In his chapter for the “Settler Indigeneity” volume, about religious Jews living in the Negev, Katsman appears to agree with scholars who describe Israel’s efforts to “‘Judaize’ Palestinian space” as colonialism in effect, if not intent. But he doesn’t reject Israel, only those Jewish ideologues who want to erase the Green Line separating pre-1967 Israel from the West Bank. He bewails “the growing acceptance [among Jews] of a one-state reality between the river and the sea.” 
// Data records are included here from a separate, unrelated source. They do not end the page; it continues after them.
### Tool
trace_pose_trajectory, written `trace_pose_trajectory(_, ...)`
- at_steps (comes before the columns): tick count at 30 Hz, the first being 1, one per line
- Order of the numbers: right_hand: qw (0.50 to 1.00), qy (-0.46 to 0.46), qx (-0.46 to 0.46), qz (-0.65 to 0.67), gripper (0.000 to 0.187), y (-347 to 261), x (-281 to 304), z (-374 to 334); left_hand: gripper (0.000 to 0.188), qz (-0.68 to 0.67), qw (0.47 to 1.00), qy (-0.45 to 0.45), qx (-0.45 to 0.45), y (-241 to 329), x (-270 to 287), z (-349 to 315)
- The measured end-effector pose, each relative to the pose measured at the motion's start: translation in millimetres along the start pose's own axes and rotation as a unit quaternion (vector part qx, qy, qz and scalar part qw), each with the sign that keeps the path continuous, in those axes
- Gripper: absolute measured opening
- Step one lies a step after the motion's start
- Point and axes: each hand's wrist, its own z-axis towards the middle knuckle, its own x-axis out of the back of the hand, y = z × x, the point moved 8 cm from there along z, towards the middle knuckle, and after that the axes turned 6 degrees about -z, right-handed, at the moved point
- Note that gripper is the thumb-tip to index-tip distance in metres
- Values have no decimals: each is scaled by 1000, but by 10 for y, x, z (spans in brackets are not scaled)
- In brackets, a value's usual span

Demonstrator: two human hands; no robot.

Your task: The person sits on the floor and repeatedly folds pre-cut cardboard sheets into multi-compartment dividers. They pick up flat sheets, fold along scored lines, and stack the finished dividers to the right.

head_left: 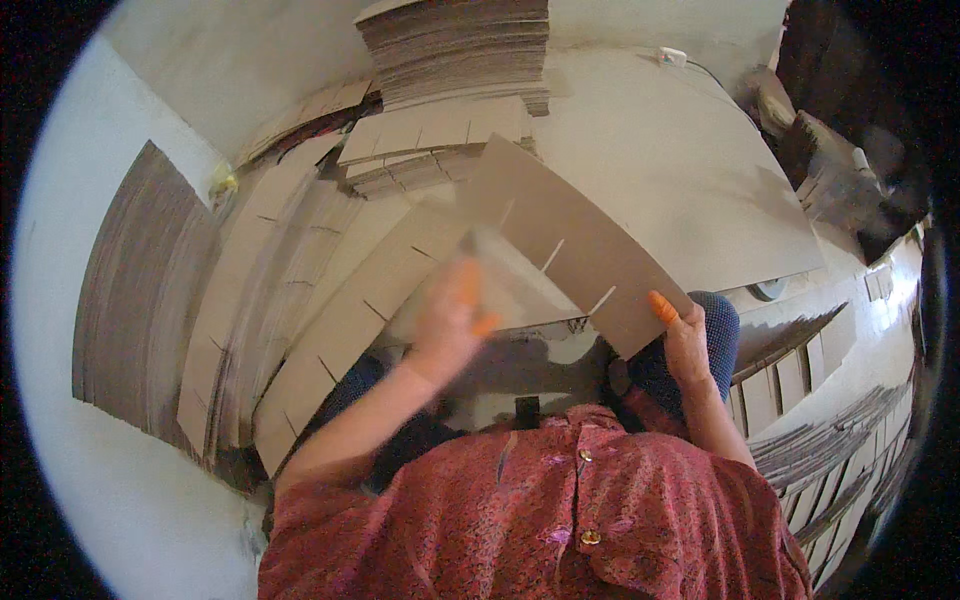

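Observation:
My right hand [686, 338], with an orange cover on a fingertip, grips the near right end of a slotted cardboard strip [560, 235]. This strip slants up to the far left across the work surface. My left hand [452, 318], also with orange finger covers, is smeared by motion beside the strip's left edge. Its fingers are too blurred to show whether they hold anything. Another slotted cardboard strip [345, 335] lies at a slant to the left, partly behind my left forearm. The two strips come close together at their far ends, where blur hides whether they touch.
Stacked slotted cardboard [240, 290] leans at the left near the wall. A tall cardboard pile [460, 50] and a lower stack [430, 135] stand at the back of the table [690, 170]. A white plug [672, 57] lies far right. More slotted cardboard [790, 385] is at lower right.

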Motion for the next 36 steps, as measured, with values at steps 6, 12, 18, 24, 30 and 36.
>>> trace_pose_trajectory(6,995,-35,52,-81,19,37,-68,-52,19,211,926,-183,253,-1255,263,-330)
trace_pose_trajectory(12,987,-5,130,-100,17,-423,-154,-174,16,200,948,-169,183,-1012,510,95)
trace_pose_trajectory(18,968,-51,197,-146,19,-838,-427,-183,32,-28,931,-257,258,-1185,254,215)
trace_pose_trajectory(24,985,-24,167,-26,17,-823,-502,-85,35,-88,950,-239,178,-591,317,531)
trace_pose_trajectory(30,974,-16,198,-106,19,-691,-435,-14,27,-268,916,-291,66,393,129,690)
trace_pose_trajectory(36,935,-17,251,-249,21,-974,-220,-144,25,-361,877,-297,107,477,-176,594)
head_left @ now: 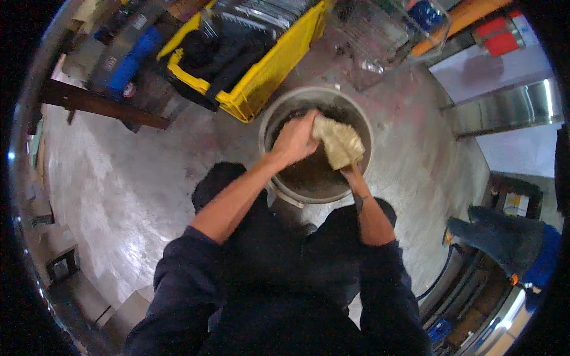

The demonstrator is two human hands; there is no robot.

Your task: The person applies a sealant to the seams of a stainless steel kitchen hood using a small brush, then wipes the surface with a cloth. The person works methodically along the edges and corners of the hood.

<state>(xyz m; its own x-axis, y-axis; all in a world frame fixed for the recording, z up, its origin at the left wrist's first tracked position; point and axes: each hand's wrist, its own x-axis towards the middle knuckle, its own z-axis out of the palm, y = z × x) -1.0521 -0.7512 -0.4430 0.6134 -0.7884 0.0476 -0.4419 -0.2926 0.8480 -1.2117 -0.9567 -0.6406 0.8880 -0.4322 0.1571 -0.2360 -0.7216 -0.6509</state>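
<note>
A crumpled tan cloth (339, 142) is stretched between my two hands above a round, deep bucket (361, 113). My left hand (295, 140) is closed on the cloth's left end. My right hand (350, 170) comes up from below against the cloth's lower right part, which covers its fingers. The bucket stands on the floor between my knees, with a pale rim and a dark brown inside. Whether it holds liquid or just dirt, I cannot tell.
A yellow crate (270, 74) with dark cloth and metallic pieces stands beyond the bucket. Right of it is a clear plastic container (380, 29). A dark beam (104, 105) juts in at left. Blue-grey gloves (504, 237) lie at right by a rack. Grey concrete floor (107, 196) surrounds me.
</note>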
That seems of a piece with the scholarship and activism for which he was known. His mother, the American-born Orthodox feminist activist Hannah Katsman, told Haaretz that he came to Kibbutz Holit after the army to help revive the desert outpost. Although he studied in the United States, he was determined to return home. Among other things, he took part in solidarity shifts to protect Palestinian communities harassed by Jewish settlers in the West Bank.

His dissertation, about political trends in Religious Zionism, was dedicated to “all life forms that exist between the Jordan River and the Mediterranean Sea.”

“He was determined to understand the political rise to power of Israel’s religious right wing, which he viewed as a serious obstacle to the establishment of a just and lasting peace,” Feldman said in her opening remarks at the book launch. She also quoted Katsman, whom she got to know over the years, saying that he worked to create a world where “Israelis and Palestinians both can live full lives as equals under the law.” 

Since his death at the hands of Hamas, Katsman has been held up as a counterpoint to the zero-sum nihilism represented by his murderers. Perhaps he should also be seen as a symbol of the possibility of two peoples sharing a land without either one trying to expel, dominate or colonize the other.